**YOUR OBJECTIVE:** Transcribe the full listing word for word, leaving nothing out.
------ PROVIDED DATA
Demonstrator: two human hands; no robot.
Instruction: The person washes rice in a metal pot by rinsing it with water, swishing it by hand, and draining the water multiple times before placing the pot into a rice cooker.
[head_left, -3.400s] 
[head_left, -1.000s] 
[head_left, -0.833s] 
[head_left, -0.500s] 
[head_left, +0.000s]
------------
**TASK RESPONSE:**
Demonstrator: two human hands; no robot.
Instruction: The person washes rice in a metal pot by rinsing it with water, swishing it by hand, and draining the water multiple times before placing the pot into a rice cooker.
[head_left, -3.400s] 
[head_left, -1.000s] 
[head_left, -0.833s] 
[head_left, -0.500s] 
[head_left, +0.000s]

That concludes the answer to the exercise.